Three-year Effectiveness and Safety of Vedolizumab Therapy for Inflammatory Bowel Disease

A Prospective Multi-centre Cohort Study

Aurelien Amiot; Melanie Serrero; Laurent Peyrin-Biroulet; Jerome Filippi; Benjamin Pariente; Xavier Roblin; Anthony Buisson; Carmen Stefanescu; Caroline Trang-Poisson; Romain Altwegg; Philippe Marteau; Thibaud Vaysse; Anne Bourrier; Stephane Nancey; David Laharie; Matthieu Allez; Guillaume Savoye; Jacques Moreau; Lucine Vuitton; Stephanie Viennot; Guillaume Bouguen; Vered Abitbol; Mathurin Fumery; Charlotte Gagniere; Yoram Bouhnik; on the behalf of the OBSERV-IBD study group, the GETAID

Disclosures

Aliment Pharmacol Ther. 2019;50(1):40-53. 

In This Article

Patients and Methods

Study Population

From June to December 2014, 294 patients with IBD including 173 with CD and 121 with UC were enroled in a national multi-centre prospective cohort study (OBSERV-IBD cohort) conducted at 41 centres. Inclusion criteria before starting vedolizumab were active UC (partial Mayo score >4) or CD (Harvey-Bradshaw Index ≥6) and inadequate response to, lost response to, or intolerance to either conventional therapy or at least one anti-TNF agent.[16] Patients were treated with vedolizumab and followed from the first infusion at week 0 through week 162. Physicians were committed by the ANSM to collect effectiveness and safety information on a prospective basis independently from any commercial entity.
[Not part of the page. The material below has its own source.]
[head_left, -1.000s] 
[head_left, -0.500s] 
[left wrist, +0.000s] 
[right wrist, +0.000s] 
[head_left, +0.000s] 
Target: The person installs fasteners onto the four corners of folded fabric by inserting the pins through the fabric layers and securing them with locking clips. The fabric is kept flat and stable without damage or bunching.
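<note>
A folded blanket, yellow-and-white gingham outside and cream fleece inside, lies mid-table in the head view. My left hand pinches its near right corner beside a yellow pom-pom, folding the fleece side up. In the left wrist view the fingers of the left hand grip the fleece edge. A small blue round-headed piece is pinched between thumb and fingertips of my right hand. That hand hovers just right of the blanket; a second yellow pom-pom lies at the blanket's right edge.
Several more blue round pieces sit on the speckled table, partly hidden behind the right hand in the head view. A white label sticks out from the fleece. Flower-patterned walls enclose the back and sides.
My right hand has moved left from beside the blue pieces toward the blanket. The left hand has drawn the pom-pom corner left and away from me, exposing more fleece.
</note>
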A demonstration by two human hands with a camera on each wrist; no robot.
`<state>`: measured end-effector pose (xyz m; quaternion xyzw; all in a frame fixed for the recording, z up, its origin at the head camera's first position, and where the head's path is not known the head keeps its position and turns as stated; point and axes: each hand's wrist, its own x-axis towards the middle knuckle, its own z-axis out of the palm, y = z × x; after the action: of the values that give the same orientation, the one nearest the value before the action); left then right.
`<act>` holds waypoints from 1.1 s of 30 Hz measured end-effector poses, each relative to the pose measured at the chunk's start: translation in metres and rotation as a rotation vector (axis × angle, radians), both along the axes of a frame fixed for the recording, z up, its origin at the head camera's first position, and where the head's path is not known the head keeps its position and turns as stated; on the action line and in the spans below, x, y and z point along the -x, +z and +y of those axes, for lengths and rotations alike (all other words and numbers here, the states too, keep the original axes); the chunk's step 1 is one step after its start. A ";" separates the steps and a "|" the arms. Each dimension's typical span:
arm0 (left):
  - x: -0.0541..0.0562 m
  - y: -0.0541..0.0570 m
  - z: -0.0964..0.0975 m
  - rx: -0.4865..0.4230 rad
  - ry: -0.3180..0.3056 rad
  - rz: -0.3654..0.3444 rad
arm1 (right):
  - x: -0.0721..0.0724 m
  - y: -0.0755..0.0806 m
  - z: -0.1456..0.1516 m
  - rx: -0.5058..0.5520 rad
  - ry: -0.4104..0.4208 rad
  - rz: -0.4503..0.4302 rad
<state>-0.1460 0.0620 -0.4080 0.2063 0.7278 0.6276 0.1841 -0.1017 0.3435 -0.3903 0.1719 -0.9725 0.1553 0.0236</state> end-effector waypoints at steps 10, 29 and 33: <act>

The exclusion criteria included unclassified colitis, extraintestinal manifestation without significant IBD activity as the initial indication for vedolizumab, prevention of postoperative CD recurrence, ostomy and pregnancy or lactation. The protocol was approved by an ethics committee (CCTIRS N° 15.403). We herein present data on effectiveness and safety after week 54 through week 162. Effectiveness and safety results from week 6 to week 54 were previously published.[10,12] The patient demographic and clinical characteristics at week 0 are presented in Table S1.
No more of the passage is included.